Mark V. Pauly, University of Pennsylvania, The Wharton School, William S. Comanor, Department of Health Policy and Management, UCLA Fielding School of Public Health, and H.E. Frech, III, University of California, Santa Barbara
Concern about high and rising medical care spending is increasingly focused on prescription drug spending, especially spending on patent-protected brand-name drugs. Reducing either the prices or the quantities of such products would obviously reduce costs for public and private insurers, and legislative action has already been undertaken in the United Sates to compel lower Medicare prices in the future. However, drugs also are known to provide substantial marginal health benefits—which implies a policy tradeoff: lower current prices may reduce current cost and increase use of today’s effective drugs but lower prices will also discourage investment in R&D for future effective drugs.
This special issue deals with pharmaceutical innovation — and also current pricing of patent-protected drugs in international markets. In U.S.- branded markets, final prices are often set through negotiations between drug companies as sellers and insurance companies as buyers. In this setting, both sides have strong positions as clearly indicated by the resulting outcomes. As recently reported, net branded pharmaceutical prices on average fall much below the list price set originally by drug companies.

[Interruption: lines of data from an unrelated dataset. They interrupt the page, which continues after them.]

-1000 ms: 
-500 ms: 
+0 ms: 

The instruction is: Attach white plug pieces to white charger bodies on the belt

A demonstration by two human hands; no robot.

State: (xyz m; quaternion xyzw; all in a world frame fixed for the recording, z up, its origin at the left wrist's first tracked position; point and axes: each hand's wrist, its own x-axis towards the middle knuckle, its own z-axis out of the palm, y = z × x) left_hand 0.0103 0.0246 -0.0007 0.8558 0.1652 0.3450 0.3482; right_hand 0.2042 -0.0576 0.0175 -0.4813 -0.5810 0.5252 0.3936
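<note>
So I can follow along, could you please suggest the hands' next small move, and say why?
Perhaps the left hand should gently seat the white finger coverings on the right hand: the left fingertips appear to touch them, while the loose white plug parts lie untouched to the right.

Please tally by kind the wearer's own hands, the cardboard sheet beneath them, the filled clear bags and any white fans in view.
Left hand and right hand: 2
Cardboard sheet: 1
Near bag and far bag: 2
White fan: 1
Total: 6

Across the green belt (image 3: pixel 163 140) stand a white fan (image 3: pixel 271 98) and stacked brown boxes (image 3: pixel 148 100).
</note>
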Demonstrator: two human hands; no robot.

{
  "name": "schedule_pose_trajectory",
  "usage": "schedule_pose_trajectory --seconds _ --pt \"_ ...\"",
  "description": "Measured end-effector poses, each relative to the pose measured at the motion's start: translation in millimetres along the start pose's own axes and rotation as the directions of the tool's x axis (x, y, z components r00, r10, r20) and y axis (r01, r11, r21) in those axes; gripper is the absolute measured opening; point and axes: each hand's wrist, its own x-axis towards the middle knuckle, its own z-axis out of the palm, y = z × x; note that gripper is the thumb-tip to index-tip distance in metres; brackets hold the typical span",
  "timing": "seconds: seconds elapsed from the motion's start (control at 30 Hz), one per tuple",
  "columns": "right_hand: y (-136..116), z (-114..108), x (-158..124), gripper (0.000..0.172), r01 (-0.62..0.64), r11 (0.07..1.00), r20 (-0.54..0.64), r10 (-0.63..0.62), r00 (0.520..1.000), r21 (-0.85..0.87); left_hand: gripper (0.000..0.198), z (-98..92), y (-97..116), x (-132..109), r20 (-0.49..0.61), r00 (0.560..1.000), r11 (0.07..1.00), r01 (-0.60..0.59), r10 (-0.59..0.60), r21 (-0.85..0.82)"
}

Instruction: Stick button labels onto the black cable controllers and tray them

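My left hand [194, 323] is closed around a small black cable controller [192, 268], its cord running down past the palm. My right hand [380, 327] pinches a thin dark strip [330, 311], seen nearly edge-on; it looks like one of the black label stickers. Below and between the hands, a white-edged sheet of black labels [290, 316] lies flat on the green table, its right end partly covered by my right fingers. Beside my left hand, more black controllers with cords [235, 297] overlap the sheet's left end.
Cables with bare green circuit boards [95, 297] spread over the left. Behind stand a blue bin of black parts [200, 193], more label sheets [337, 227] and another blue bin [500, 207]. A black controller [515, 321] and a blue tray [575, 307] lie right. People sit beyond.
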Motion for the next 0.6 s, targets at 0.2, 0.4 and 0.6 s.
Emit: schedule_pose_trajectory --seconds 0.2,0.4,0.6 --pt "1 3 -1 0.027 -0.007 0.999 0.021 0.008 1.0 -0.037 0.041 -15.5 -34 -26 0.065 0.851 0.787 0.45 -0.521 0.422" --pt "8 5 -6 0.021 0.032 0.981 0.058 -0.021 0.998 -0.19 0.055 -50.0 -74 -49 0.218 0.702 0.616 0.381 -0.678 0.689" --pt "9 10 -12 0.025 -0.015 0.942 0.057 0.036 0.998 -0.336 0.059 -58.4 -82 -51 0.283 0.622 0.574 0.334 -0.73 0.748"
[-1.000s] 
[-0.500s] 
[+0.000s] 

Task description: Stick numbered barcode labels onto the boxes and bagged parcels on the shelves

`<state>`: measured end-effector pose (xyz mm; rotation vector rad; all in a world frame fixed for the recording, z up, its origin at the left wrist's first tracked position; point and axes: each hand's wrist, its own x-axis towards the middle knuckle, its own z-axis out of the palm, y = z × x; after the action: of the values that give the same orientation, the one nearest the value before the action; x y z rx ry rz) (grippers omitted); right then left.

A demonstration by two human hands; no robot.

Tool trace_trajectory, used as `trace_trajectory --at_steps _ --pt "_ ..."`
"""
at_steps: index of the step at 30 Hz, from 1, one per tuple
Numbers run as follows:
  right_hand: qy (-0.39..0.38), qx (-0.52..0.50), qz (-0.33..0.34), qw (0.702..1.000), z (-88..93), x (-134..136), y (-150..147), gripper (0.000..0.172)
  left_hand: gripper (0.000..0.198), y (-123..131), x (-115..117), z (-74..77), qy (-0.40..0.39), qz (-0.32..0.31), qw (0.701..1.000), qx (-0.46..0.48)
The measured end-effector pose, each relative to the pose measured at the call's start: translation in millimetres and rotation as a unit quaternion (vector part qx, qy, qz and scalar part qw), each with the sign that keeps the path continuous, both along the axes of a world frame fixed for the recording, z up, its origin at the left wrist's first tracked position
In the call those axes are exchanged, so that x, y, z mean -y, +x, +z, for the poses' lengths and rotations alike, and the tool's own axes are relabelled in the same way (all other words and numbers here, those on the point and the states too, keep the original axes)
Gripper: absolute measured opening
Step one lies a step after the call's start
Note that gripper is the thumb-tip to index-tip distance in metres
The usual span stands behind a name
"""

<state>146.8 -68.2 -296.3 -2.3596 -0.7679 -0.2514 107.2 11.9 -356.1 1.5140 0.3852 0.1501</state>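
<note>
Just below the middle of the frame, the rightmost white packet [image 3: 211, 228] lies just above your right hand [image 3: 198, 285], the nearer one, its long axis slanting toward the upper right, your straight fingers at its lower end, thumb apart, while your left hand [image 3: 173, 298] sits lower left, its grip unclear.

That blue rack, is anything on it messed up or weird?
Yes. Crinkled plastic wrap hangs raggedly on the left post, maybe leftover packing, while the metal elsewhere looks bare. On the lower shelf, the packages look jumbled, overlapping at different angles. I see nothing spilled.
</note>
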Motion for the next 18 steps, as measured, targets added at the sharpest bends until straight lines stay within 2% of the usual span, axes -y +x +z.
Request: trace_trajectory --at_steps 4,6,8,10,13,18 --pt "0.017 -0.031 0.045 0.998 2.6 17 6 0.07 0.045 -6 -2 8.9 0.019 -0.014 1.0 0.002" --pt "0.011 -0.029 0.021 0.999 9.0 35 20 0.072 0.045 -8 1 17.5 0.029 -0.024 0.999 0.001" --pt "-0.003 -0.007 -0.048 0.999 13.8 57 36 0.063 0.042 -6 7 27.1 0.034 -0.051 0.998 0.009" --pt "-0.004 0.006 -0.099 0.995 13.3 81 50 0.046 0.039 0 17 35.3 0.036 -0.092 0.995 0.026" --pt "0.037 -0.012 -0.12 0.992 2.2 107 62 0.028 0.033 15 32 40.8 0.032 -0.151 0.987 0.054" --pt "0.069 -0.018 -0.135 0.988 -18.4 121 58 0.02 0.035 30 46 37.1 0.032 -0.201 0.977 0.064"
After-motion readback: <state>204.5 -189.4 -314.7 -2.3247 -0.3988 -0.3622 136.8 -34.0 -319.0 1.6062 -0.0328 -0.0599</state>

While drug companies, like all sellers, seek the profit maximizing prices for their products, the obvious question is what motivates insurance companies to pay more than production costs. The answer to this query surely rests on their judgment as to the value of the health benefits resulting from a drug. Our earlier research, published in the Journal of Benefit Cost Analysis, documents an empirical connection, on average, between value and price (Frech et al, 2022). Prices furnish the links among payments, value, and innovation; and this special issue is, therefore, devoted to papers that clarify those links.

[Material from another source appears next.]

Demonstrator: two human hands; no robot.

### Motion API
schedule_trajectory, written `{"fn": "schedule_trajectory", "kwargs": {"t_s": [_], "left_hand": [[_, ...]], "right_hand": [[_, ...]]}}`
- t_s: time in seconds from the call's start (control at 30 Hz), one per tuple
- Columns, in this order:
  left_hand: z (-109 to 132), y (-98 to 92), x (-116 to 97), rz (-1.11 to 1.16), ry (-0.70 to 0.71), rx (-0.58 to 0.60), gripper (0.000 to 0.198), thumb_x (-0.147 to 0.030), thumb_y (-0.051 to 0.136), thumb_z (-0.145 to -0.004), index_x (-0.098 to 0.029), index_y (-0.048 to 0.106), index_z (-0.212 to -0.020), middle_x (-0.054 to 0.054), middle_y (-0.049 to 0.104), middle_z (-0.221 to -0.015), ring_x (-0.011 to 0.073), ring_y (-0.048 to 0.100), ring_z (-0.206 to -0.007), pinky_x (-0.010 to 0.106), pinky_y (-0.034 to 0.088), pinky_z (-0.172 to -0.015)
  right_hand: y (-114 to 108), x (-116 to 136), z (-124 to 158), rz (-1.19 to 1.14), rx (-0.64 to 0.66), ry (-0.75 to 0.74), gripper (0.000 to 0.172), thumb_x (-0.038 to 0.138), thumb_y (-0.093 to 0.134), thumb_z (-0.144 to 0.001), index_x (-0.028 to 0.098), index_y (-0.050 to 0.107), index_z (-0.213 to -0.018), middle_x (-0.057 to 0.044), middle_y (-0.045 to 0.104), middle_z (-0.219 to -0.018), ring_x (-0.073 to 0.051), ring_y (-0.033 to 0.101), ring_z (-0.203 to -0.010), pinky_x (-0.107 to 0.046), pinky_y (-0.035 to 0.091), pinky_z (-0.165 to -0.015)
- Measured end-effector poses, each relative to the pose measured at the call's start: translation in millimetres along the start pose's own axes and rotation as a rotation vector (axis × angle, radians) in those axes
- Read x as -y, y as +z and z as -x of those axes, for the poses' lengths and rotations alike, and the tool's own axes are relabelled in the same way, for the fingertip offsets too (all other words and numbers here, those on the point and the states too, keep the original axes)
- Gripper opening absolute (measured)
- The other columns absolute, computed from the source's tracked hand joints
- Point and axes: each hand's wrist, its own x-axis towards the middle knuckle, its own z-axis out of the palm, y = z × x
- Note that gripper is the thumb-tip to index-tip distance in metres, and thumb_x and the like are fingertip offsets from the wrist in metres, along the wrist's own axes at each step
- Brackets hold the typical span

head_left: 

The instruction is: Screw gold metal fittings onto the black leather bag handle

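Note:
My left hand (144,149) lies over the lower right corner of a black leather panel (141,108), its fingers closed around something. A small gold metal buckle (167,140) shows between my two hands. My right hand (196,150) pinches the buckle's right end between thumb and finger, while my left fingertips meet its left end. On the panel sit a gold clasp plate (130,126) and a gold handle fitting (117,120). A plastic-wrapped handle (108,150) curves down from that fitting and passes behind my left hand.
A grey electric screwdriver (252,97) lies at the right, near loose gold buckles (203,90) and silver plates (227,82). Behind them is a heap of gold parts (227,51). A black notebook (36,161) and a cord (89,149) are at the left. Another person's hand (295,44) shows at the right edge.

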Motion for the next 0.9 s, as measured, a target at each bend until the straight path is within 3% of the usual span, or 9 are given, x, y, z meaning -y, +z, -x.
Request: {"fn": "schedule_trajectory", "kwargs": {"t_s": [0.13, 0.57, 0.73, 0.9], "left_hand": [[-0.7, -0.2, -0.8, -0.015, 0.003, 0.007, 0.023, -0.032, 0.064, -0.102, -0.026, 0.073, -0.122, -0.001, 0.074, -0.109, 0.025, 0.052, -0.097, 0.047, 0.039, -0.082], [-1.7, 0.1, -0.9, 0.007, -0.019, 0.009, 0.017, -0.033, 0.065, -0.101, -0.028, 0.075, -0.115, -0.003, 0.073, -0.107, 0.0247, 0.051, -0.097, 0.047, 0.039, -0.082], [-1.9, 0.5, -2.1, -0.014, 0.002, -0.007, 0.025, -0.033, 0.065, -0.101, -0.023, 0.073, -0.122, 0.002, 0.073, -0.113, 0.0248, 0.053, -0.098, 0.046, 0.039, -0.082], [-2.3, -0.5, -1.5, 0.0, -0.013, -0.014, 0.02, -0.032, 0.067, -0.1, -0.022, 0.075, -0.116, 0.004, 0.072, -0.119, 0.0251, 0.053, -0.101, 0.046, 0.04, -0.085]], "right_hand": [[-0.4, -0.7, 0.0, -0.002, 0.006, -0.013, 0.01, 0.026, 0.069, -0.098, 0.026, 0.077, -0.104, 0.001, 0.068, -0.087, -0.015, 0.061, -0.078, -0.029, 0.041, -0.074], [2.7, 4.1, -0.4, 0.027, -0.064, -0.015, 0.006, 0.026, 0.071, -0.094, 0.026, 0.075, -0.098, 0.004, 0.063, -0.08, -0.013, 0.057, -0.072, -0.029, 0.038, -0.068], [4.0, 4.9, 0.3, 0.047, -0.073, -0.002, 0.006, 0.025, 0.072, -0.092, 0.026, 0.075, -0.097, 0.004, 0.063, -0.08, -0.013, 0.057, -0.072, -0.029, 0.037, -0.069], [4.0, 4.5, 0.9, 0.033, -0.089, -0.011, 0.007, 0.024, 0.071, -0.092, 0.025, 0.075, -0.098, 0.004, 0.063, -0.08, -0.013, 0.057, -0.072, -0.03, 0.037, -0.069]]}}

Better understanding of the links will permit improvements in public policy and private insurance purchasing that can enhance welfare and avoid unintended adverse side effects. The goal is to assemble papers that help to fill in some of the blanks in the complex relationship between profit-motivated drug firms and buyers who are collective and individual and who are public and private. Papers focus on the situation in the United States, the largest single-country drug market but also consider causes and consequences from policies in the rest of the world. The resulting papers are listed below.
One set of papers considers the persistent and resistant mystery of drug pricing for patent-protected drug sellers. While prices, on average, definitely increase with health value, it is the upward deviations from this average, and the process that determines how much an increment in health will cost, that remains a mystery. Why are some drugs so expensive? The theoretical paper by Pauly, Comanor, Frech, and Martinez (this issue) helps to explain why. The paper shows that even in a simple model in which drug firms charge the simple monopoly price given insurance coverage, and insurers and their customers choose their ideal insurance, given drug prices, equilibrium may not exist, or may be associated with prices so inefficiently high as to make no insurance and no new drugs a better alternative. It is the simple form of insurance, demanded for protection against big bills, that itself can make those bills higher than they would otherwise—and most especially when patients and even sophisticated insurance and benefits managers have to deal with drug company that has a good product and a bulletproof patent. While drug companies with patents have government protection for their monopoly power, and can set any price they want, they cannot sell any quantity they want. The profit-maximizing price takes account of this limitation. However, insurance attenuates the usual discipline that requires enough value for the price by insulating patients from the price at the point of use, only to have the high cost brought home as insurance premiums rise.
The paper by Ippolito and Levy (this issue) illustrates that one approach to making sense in insurance coverage—using evidence on a drug’s clinical benefit relative to the price drug sellers charge—at present yields puzzling results. When a drug’s price is low because it is generic, buyers do use more of it. However, insurers and patients do not seem to respond to the cost effectiveness of branded drugs; those priced low relative to their value are not demanded in larger amounts. Private insurers are less aggressive in using evidence on overpricing of branded drugs relative to their benefits in selecting which drugs to favor than they are in encouraging the use of generics.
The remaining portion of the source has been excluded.